WHAT TO WORK ON ▸
Pick out the lines in the listing below that contain the word "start" and copy them.

____ DATA BELOW

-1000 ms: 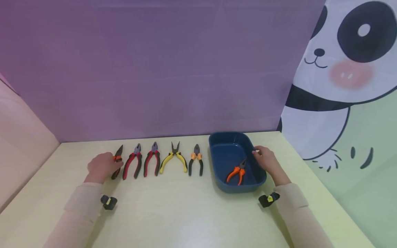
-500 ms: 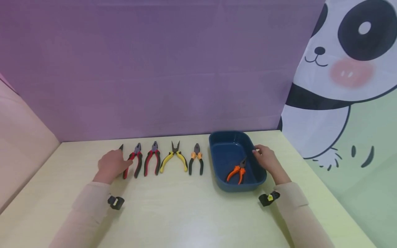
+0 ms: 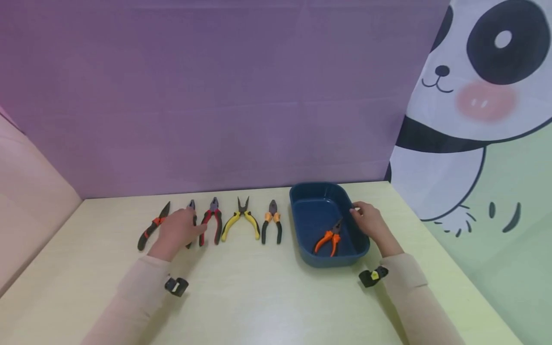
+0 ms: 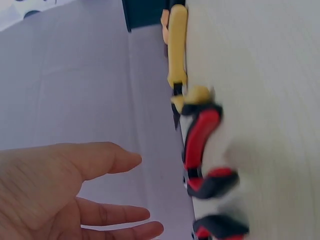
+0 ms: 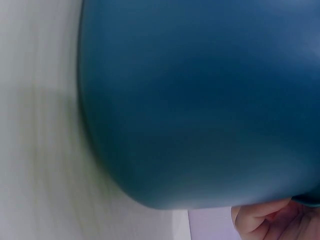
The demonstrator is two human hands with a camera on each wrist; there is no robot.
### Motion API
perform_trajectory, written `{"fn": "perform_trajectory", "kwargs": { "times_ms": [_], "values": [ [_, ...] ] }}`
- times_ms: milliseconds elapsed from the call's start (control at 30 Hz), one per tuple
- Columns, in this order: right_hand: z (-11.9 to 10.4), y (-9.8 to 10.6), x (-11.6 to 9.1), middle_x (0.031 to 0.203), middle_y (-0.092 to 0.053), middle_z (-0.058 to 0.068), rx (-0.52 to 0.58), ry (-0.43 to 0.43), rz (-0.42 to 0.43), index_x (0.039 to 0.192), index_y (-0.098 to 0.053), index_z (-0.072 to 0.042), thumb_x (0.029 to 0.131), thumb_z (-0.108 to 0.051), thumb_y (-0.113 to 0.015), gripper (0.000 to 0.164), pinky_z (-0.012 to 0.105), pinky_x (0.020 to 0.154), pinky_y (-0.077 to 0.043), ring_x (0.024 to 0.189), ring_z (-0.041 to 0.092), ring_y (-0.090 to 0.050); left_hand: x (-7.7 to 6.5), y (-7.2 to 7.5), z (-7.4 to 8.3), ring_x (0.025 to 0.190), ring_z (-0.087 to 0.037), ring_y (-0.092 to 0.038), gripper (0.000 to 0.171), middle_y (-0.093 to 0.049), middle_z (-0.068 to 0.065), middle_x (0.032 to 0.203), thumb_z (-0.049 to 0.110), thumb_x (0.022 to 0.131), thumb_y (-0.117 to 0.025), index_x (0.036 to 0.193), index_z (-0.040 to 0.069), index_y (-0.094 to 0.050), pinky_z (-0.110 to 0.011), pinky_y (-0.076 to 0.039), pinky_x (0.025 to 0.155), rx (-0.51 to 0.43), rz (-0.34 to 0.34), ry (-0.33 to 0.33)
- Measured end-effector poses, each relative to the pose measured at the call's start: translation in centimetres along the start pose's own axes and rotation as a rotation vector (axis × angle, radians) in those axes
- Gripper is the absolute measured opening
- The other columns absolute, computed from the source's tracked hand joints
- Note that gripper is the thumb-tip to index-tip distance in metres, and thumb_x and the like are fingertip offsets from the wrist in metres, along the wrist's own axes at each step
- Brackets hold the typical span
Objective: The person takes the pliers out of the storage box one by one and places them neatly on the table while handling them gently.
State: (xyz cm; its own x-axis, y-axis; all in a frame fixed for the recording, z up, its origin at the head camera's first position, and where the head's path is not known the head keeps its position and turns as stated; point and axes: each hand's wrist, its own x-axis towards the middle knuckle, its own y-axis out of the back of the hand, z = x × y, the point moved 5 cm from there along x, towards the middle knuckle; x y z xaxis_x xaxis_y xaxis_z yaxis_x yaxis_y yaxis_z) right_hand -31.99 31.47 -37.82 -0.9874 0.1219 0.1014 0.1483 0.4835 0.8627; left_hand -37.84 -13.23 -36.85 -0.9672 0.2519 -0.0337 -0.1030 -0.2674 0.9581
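My left hand [image 3: 176, 231] hovers over a pair of red-and-black pliers [image 3: 191, 204], hiding most of its handles. In the left wrist view that hand's fingers [image 4: 115, 212] are extended and apart from the thumb, with nothing between them. To its left lie pliers with dark, orange-banded handles [image 3: 148, 235]. Just right are more red-and-black pliers [image 3: 218, 229], then yellow-handled long-nose pliers [image 3: 233, 221]. My right hand [image 3: 368, 220] grips the right rim of a blue plastic basin [image 3: 332, 262]. Orange-handled pliers [image 3: 323, 240] rest inside the basin.
Black-and-orange pliers [image 3: 266, 228] lie between the yellow pair and the basin. The pale table [image 3: 241, 297] ends at a purple backdrop [image 3: 215, 120] behind the row. A panda-print cloth [image 3: 453, 182] hangs at right.
My left hand has moved right, off the leftmost dark pliers, which now lie uncovered and more tilted, to above the first red-and-black pair. My right hand stays at the basin rim.
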Motion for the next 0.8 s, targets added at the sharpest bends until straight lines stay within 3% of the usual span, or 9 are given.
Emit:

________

TASK SOLUTION ▸
- times_ms: milliseconds elapsed from the call's start (control at 30 Hz), one per tuple
- Measured end-effector poses, each relative to the pose measured at the call's start: translation in centimetres along the start pose's own axes and rotation as a rotation vector (axis × angle, radians) in those axes

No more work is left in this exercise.